The college enrolled its first African-American students in 1963, following a federal lawsuit brought by Dana Smith, who became one of the first five African Americans at the institution when a district court judge ruled that they could not be denied admission based on race.

On November 8, 1965, the school's most famous alumnus, United States president Lyndon B. Johnson, returned to his alma mater to sign the Higher Education Act of 1965 a part of the Great Society programs.  In a speech, held in the old Strahan Gymnasium on the school's campus (now the Music Building), prior to signing the bill, he recounted his own difficulties affording to go to college: having to shower and shave in the school's gymnasium, living above a faculty member's garage, and working multiple jobs.

On November 13, 1969, ten students were suspended from Texas State for protesting the Vietnam war. They became known as the "San Marcos 10." They appealed their expulsion through the normal school channels and then filed a lawsuit against the president of the university, the dean of students and the Texas State University system Board of Regents. They were reinstated via injunction and attended classes while their case moved through the courts.
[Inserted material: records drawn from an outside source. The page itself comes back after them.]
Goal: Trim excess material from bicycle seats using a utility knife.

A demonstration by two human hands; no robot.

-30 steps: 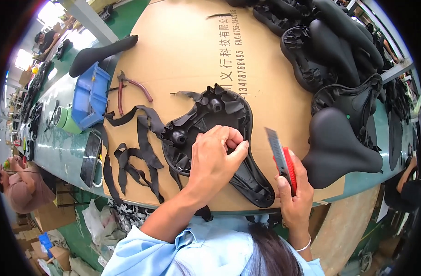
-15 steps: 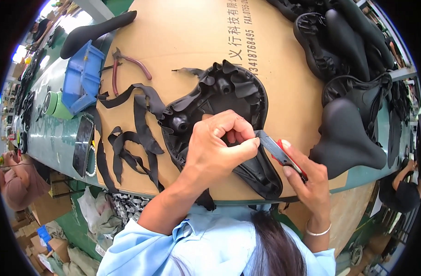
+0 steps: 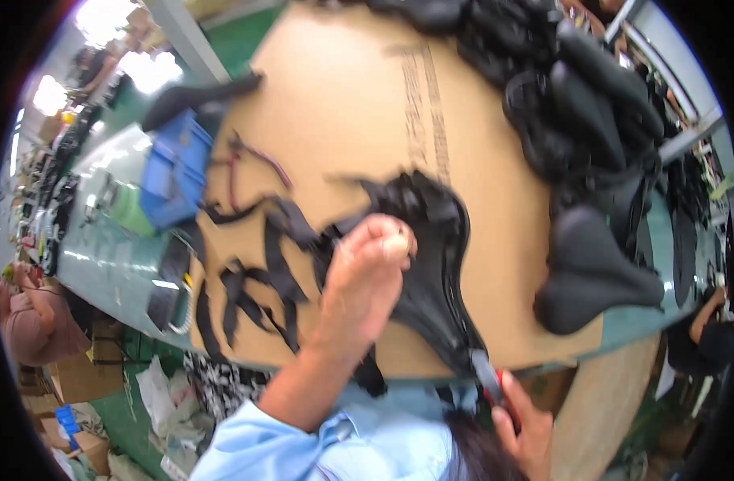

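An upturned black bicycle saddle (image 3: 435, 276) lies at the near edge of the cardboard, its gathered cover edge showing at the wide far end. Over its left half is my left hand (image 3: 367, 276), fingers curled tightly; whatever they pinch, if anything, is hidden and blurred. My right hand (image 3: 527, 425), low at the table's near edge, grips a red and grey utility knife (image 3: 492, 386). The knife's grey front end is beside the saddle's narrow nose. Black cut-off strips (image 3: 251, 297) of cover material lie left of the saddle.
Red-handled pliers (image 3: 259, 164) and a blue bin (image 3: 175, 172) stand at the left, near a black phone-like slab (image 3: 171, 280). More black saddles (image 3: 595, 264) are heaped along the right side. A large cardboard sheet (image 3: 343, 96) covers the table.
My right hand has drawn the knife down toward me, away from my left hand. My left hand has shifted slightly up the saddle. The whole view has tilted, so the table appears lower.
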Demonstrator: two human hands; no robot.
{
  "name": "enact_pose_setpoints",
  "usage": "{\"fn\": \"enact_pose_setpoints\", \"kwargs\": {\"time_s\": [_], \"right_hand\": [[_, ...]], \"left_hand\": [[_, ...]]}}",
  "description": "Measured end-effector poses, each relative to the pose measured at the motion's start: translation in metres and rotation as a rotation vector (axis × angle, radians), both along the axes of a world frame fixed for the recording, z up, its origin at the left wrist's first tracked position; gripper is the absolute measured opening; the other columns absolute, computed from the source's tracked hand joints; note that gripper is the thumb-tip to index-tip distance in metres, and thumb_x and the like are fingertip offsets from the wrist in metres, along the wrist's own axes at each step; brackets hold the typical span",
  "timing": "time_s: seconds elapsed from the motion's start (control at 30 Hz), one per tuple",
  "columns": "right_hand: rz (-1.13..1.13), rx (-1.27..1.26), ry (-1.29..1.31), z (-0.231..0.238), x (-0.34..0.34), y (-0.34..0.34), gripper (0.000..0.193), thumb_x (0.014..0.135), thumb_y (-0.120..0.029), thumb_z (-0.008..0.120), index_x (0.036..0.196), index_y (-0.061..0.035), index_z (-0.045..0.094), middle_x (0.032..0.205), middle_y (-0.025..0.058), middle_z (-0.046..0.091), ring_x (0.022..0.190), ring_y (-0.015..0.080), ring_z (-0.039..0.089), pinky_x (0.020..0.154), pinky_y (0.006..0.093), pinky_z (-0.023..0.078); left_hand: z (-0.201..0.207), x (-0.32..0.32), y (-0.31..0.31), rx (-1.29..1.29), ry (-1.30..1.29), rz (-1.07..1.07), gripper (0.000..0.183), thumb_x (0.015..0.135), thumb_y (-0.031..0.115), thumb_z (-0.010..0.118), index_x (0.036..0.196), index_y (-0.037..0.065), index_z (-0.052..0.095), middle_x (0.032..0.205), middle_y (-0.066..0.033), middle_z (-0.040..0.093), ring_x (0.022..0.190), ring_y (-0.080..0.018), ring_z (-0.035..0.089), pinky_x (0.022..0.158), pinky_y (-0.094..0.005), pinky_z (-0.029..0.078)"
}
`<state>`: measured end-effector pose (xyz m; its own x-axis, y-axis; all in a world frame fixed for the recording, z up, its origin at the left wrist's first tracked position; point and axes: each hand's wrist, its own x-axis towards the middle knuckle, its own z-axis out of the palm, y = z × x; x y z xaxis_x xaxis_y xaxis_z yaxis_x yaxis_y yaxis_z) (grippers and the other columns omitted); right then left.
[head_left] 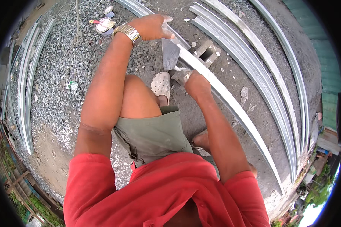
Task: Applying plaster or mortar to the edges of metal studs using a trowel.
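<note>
My left hand, with a metal-band watch on its wrist, lies over the far part of a long metal channel. Its thumb and a whitish, smeared fingertip come down on either side of the channel, and the other fingers are hidden. A putty knife with a wide, grey triangular blade sits just below these fingers. My right hand is closed around its handle end, where some white stuff shows. From there the channel's white face runs down to the lower right. My knuckles hide most of the handle.
A hollow concrete block stands by the channel. More metal channels lie to the right, and others at the far left. An open can with a red-handled tool and a smaller can rest on gravel.
</note>
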<state>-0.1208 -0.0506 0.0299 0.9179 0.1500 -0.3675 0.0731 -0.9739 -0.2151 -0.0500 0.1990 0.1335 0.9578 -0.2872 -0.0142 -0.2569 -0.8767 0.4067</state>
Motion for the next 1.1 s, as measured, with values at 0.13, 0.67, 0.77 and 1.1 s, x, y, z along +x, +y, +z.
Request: {"fn": "enact_pose_setpoints", "kwargs": {"time_s": [0.13,0.67,0.77,1.1], "right_hand": [[0.041,0.227,-0.015,0.013,-0.019,-0.024,0.044,0.082,-0.033,0.063,0.107,0.0024,0.056,0.095,0.0235,0.066,0.091,0.0410,0.063,0.080,0.0459,0.050],[-0.131,0.214,-0.016,-0.018,-0.012,-0.072,0.046,0.080,-0.027,0.066,0.105,0.0105,0.054,0.092,0.0326,0.062,0.093,0.0462,0.061,0.083,0.0460,0.049],[-0.115,0.177,-0.036,-0.009,-0.002,-0.084,0.045,0.080,-0.027,0.065,0.104,0.0103,0.055,0.091,0.0319,0.063,0.092,0.0453,0.061,0.082,0.0456,0.049],[-0.411,0.211,0.047,0.021,-0.159,-0.254,0.047,0.081,-0.025,0.062,0.107,0.0128,0.053,0.084,0.0330,0.062,0.089,0.0487,0.060,0.077,0.0476,0.050]], "left_hand": [[-0.007,-0.004,0.012,-0.005,0.120,0.032,0.074,0.079,0.049,0.068,0.135,0.006,0.046,0.122,-0.0263,0.056,0.113,-0.0364,0.056,0.096,-0.0396,0.044],[0.007,0.007,-0.042,0.026,0.146,-0.121,0.072,0.078,0.043,0.066,0.131,-0.002,0.047,0.120,-0.0263,0.057,0.111,-0.0379,0.055,0.097,-0.0385,0.043],[-0.001,0.009,-0.045,0.060,0.164,-0.152,0.071,0.078,0.041,0.066,0.132,-0.002,0.046,0.118,-0.0265,0.058,0.111,-0.0372,0.056,0.096,-0.0388,0.043],[0.024,-0.013,-0.005,-0.198,0.275,-0.036,0.072,0.080,0.030,0.068,0.140,0.002,0.038,0.126,-0.0246,0.056,0.120,-0.0320,0.053,0.101,-0.0386,0.039]]}}
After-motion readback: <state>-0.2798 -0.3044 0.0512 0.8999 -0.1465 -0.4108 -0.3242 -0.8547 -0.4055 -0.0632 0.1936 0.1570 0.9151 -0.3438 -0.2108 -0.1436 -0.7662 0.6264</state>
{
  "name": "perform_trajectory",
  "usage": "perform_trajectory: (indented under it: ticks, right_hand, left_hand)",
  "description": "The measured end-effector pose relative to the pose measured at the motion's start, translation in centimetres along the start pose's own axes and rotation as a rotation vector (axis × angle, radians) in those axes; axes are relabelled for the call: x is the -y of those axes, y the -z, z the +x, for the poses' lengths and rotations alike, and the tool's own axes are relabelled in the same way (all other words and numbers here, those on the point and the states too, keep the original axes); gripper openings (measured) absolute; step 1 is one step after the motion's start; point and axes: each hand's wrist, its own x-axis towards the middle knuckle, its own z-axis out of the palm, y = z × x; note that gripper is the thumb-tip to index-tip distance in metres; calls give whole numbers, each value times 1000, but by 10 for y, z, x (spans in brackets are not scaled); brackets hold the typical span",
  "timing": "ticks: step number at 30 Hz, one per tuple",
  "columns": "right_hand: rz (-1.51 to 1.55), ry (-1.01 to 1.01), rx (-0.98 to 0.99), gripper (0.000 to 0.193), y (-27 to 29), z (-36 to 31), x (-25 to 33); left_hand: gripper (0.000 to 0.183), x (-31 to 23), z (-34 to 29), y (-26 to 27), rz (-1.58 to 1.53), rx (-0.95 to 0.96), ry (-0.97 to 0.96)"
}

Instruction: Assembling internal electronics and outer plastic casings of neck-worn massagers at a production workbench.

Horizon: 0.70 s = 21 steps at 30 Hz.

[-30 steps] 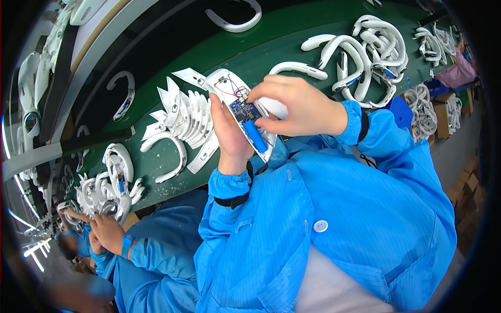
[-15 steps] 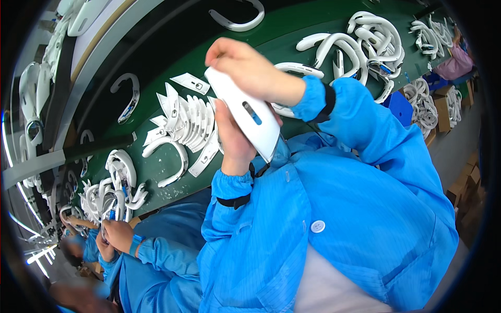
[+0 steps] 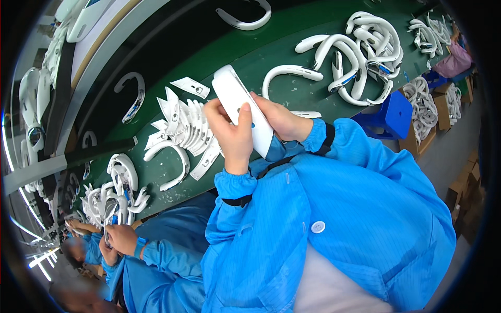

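Observation:
Both hands hold a white curved plastic cover (image 3: 241,96) in front of my chest, tilted with its far end up and to the left. My left hand (image 3: 232,136) grips its left side, the thumb pressed on the face over part of a small oval slot. My right hand (image 3: 284,120) closes on the right edge, with some fingers hidden behind the cover. To the left of my left hand lies a fanned row of similar white covers (image 3: 192,125) on the green table (image 3: 209,52). A single white U-shaped neckband (image 3: 187,167) lies beside that row.
Piled white neckbands (image 3: 383,44), some with blue parts showing, lie at the right. A blue stool (image 3: 394,116) stands beyond the table edge, by cartons (image 3: 442,112) of neckbands. At lower left, a co-worker's hands (image 3: 122,240) work near another neckband heap (image 3: 120,172).
My right hand has come down from the cover's far end to its right edge. The left thumb now lies on the face, covering part of the slot.

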Motion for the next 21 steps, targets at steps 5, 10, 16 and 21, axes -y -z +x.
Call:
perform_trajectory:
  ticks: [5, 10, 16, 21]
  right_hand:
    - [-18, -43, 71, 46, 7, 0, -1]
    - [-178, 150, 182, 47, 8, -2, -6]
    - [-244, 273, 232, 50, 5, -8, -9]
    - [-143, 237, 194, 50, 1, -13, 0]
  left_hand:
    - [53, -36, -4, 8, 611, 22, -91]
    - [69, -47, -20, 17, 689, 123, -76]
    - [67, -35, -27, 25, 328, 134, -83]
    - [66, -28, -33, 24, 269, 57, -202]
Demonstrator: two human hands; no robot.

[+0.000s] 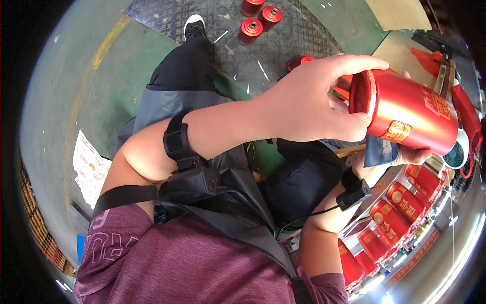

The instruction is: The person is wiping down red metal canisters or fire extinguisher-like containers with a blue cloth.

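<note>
A shiny red metal canister (412, 111) with gold markings is held tilted at the upper right. My left hand (324, 99) grips its left end, thumb below and fingers over the rim. My right hand (414, 155) is closed against its lower right side; most of that hand is hidden behind the canister. A piece of blue cloth (380, 152) shows by my right palm, under the canister. Several similar red canisters, one of them (250, 31) among a group, stand on a dark printed board (230, 63) on the floor.
Another red canister (300, 62) sits near my left hand, partly hidden. Rows of red containers (390, 218) stand at the lower right. Pale boards (400, 14) lie at the upper right, with a round teal object (457, 150) below. A printed sheet (89, 164) lies on the floor.
</note>
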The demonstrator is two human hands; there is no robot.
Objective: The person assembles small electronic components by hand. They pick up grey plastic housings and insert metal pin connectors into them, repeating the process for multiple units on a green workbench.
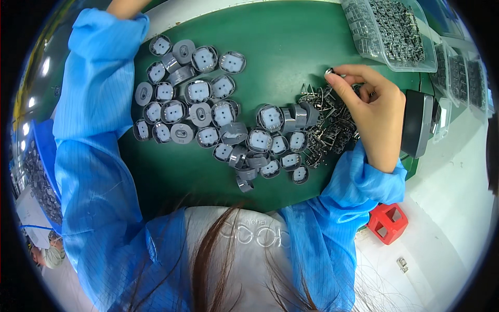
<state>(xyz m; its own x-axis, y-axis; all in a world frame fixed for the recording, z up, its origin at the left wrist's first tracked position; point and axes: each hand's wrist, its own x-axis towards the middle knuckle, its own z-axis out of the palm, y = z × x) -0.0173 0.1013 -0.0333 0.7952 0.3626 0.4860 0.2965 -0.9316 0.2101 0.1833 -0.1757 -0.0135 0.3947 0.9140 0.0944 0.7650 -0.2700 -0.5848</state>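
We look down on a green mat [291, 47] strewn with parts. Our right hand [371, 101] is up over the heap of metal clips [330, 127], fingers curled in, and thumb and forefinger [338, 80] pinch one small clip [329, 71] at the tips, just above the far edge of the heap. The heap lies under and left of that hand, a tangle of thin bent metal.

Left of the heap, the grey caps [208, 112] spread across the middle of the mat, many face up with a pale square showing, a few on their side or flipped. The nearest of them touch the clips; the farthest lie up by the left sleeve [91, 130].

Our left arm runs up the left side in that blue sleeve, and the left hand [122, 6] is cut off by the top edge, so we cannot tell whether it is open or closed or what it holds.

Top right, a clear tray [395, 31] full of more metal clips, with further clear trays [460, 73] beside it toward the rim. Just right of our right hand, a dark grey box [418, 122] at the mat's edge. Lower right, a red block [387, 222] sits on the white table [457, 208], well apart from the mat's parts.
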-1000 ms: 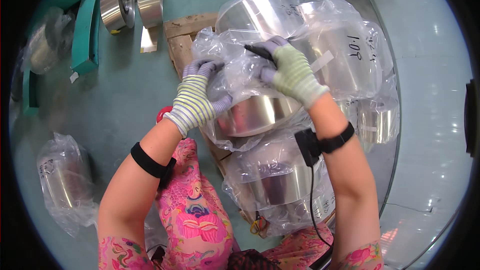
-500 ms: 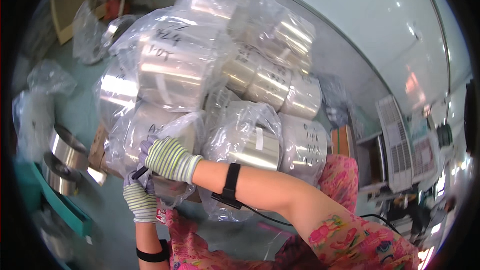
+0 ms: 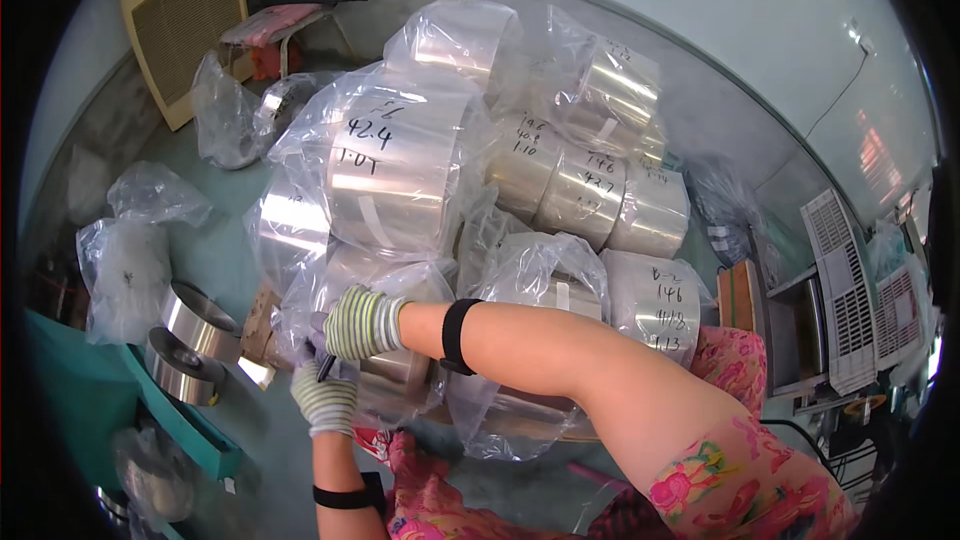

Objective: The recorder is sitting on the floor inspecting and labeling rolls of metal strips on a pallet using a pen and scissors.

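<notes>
Both gloved hands at the front-left of a wrapped roll, black rod between them

Right hand (image 3: 365,323), in a green-and-white striped knit glove with lavender fingers, is at the left side of a silver, shiny cylindrical roll (image 3: 395,365) in a clear plastic bag (image 3: 297,315). Left hand (image 3: 325,400), same glove type, sits just below and slightly left, close to the right. Fingers of both are curled at the bag's edge; cannot tell whether either grip is clenched on plastic.

Slim black pen-like rod (image 3: 325,368) lies between the two grips, against the left hand's upper fingers. Long axis tilted, upper end leaning right toward the right hand, lower end toward the left hand. Which grip holds it: cannot tell.

Wrapped roll is right of the left grip, partly under the right hand and wrist. Its long axis is unclear, bag and arm cover much of it. Directly behind lies a larger silver roll (image 3: 400,170) in clear plastic, axis running roughly left to right, handwriting on its curved side.

Wooden pallet (image 3: 262,335) shows left of the hands; beyond it, two bare silver coils (image 3: 183,370) beside a teal metal frame (image 3: 190,425).
</notes>
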`<act>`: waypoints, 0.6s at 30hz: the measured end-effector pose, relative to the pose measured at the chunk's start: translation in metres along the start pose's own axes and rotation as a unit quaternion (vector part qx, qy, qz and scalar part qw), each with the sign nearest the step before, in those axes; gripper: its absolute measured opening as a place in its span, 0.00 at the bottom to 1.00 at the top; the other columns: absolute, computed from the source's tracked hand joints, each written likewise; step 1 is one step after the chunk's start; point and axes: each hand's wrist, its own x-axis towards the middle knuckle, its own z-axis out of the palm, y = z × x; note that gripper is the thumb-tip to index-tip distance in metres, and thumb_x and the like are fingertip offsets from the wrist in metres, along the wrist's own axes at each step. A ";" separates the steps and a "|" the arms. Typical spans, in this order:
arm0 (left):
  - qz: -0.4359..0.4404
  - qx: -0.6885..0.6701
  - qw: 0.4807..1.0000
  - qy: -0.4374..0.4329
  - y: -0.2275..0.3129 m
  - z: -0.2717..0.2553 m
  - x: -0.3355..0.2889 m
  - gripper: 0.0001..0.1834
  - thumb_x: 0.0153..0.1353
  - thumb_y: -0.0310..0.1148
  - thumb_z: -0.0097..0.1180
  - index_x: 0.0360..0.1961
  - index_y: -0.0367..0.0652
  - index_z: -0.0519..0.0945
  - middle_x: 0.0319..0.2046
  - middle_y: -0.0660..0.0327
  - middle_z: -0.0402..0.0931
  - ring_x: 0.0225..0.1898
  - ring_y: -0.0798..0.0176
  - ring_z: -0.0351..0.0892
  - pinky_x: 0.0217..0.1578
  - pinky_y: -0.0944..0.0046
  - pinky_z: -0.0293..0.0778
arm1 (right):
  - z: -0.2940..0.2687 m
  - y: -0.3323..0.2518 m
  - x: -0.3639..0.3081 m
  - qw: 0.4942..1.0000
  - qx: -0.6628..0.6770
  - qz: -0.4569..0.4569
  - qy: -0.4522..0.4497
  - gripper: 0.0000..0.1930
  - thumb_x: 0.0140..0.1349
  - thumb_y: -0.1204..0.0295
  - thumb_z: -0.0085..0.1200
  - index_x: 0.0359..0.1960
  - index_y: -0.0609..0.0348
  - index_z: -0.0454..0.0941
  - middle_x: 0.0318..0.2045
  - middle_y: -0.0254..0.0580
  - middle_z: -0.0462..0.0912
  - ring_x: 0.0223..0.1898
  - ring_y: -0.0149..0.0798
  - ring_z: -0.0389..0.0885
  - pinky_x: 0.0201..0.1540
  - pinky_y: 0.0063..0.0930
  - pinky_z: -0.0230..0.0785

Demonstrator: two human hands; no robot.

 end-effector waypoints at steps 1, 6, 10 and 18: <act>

When their appeals were rejected, they submitted their case to the U.S. Supreme Court, but only Justice William Douglas voted to hear their argument so the decisions of the lower courts stood. The San Marcos 10 subsequently lost all of the credits for the semesters they completed while their lawsuit moved through the court system.

Expansion
The campus has grown substantially from its original 11 acres in 1899.  During the first 40 years of the school's history, the campus was expanded to accommodate 18 buildings around the original Main Building.  These buildings included academic buildings, a library, buildings to house the San Marcos school students, dormitories, a dining hall, and men's and women's gymnasiums.  In 1926, 90 acres of land adjacent to the San Marcos River was purchased by A. B. Rogers to build a hotel, glass-bottom boat rides and other water-based attractions to become the Aquarena Springs theme park.  The university bought the property in 1994 intending to use the land as a research and education center.  In 2002, this piece of land became known as the River System Institute and offered educational tours including a wetlands boardwalk and continued to offer glass-bottom boat rides.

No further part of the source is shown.